Opini
Lagi-Lagi BBM Naik, Rakyat Makin Tercekik
Oleh: Sunaini
(Sahabat Tanah Ribath Media)
TanahRibathMedia.Com—Bahan bakar minyak (BBM) merupakan kebutuhan primer/pokok yang harus dipenuhi. Pasalnya setiap keluarga sudah pasti memiliki kendaran baik motor ataupun mobil. Sudah barang tentu untuk membeli BBM agar kendaraan tersebut tetap hidup sesuai fungsinya.
Menjadi persoalan tatkala rakyat menengah ke bawah yang berpenghasilan pas-pasan kemudian dihadapkan dengan harga BBM yang terus naik. Pasti kesulitan dalam mengatur keuangan. Sementara itu, kehidupan terus berlanjut, beras harus dibeli, kebutuhan dapur harus dipenuhi, kebutuhan sekolah dengan beragam kegiatan, dan belum lagi anak-anak yang harus diantar jemput ke tempat belajarnya setiap hari.

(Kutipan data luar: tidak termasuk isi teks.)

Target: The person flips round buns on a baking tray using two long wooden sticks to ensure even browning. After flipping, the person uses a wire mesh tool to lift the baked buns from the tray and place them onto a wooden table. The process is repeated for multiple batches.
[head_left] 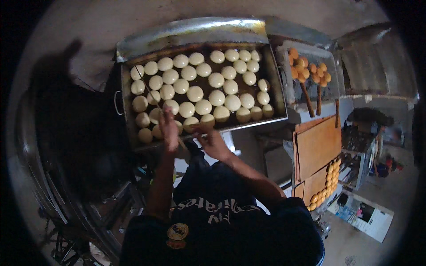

Mengutip dari laman cnbcindonesia.com (10-08-2028), pihak Pertamina telah mengumumkan mulai tanggal 10 Agustus BBM nonsubsidi resmi naik. Adapun bunyi pengumuman dari PT Pertamina (Persero) yaitu dilakukan penyesuaian harga bahan bakar minyak (BBM) Umum dalam rangka mengimplementasikan Keputusan Menteri (Kepmen) ESDM No. 245.K/MG.01/MEM.M/2022 sebagai perubahan atas Kepmen No. 62 K/12/MEM/2020 tentang Formula Harga Dasar Dalam Perhitungan Harga Jual Eceran Jenis Bahan Bakar Minyak Umum Jenis Bensin dan Minyak Solar yang Disalurkan Melalui Stasiun Pengisian Bahan Bakar Umum.
Lantas mengapa BBM terus naik, katanya peduli dengan rakyat, tapi kok malah mencekik?
Naiknya BBM non subsidi merupakan ciri khas negara yang mengadopsi sistem kapitalisme. Sistem ini menjadikan negara sebagai regulator. Konsekuensinya terjadilah liberalisasi/kebebasan dalam pengelolaan sumberdaya alam yang membuka pintu para investor untuk masuk. Dalam hal ini sudah menjadi kepastian bahwa keuntungan yang berlipat tentunya untuk para pengusaha tersebut, baik asing maupun Aseng.
Padahal, Indonesia adalah negara dengan kekayaan sumberdaya alam yang berlimpah. Kaya akan barang tambang seperti, minyak bumi, gas alam, nikel, bauksit, dan energi lainnya. Justru sangat aneh jika rakyat terus dirugikan oleh regulasi yang dibuat pemerintah. Inilah bukti bobroknya sistem kapitalisme yang hanya berpihak kepada pemilik modal atau orang-orang berduit saja.
Berbeda ketika Islam pernah diterapkan dalam tatanan kehidupan bernegara. Aturan yang dipakai adalah hukum sarak. Pemimpin/Khalifah bertugas menjaga agama dan mengurus (‘ra'in’) serta mengembangkan ketersediaan sumberdaya alam sesuai kebutuhan rakyat. Pemimpin dalam Islam tidak haus akan jabatan dan ketamakan. Sebagai contoh Khalifah Umar bin Khattab terkenal dengan sifat dermawan dan kerap sekali tidur di pinggir sudut rumah tanpa beralaskan bantal dan kasur.
Dalam Islam, pengelolaan sumberdaya alam dikelola sepenuhnya oleh negara, bukan diberikan kepada swasta. Hasil yang diperoleh negara sepenuhnya dikembalikan kepada rakyat dalam bentuk pelayanan. Misalnya sekolah gratis dengan kualitas yang tinggi, kesehatan mudah diakses oleh siapa saja dengan fasilitas kesehatan yang sama, jalan raya, pelabuhan bahkan bandara pun juga dipermudah untuk mengaksesnya oleh semua kalangan rakyat.
Begitupun dengan harga BBM dalam kendali negara sehingga rakyat tidak menderita dengan perubahan kenaikan harga minyak dunia. Islam juga menjadikan negaranya menjadi negara yang berdaulat tanpa ada hutang yang melilit. Negara Islam juga memiliki badan Baitul Mal dengan beragam pemasukan yang mampu menjaga kestabilan kas negara. Sungguh Islam adalah agama yang sempurna yang menjadi solusi tuntas atas segala persoalan umat. Wallahu 'alam bishshawab.